Nothing but the lines from the one containing "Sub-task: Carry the" through the end of the data should be retyped, exactly as they stand, and pictures should not be retyped.

Data below section start

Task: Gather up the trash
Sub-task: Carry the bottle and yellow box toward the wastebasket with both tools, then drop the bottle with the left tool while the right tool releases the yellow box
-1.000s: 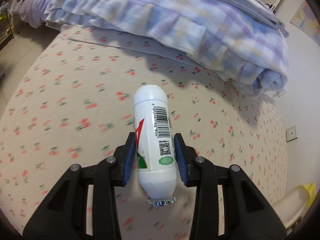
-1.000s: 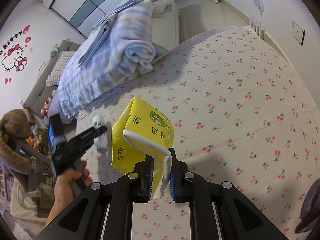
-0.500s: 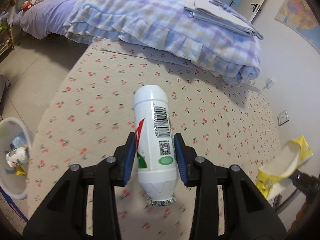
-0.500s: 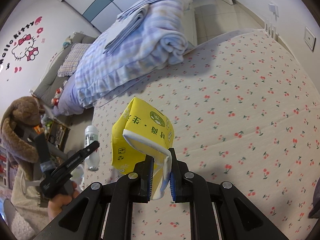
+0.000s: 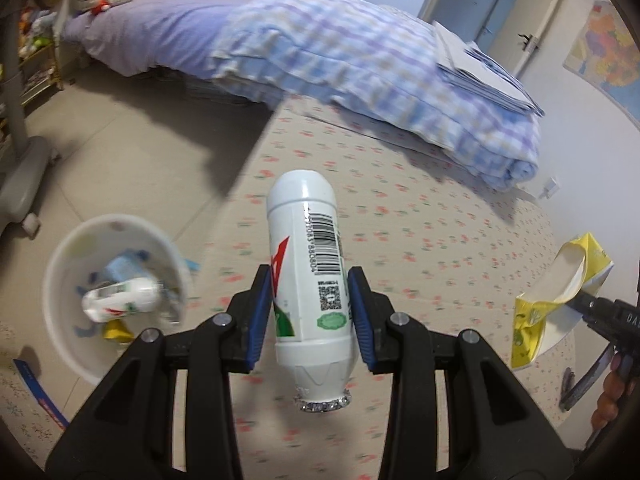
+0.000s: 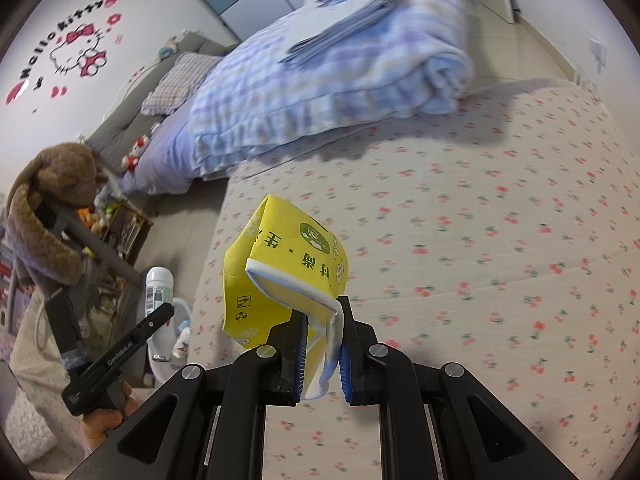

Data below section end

Result
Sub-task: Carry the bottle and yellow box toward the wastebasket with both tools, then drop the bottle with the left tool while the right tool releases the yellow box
-1.000s: 
-1.000s: 
-0.500s: 
-0.500s: 
+0.000s: 
+0.000s: 

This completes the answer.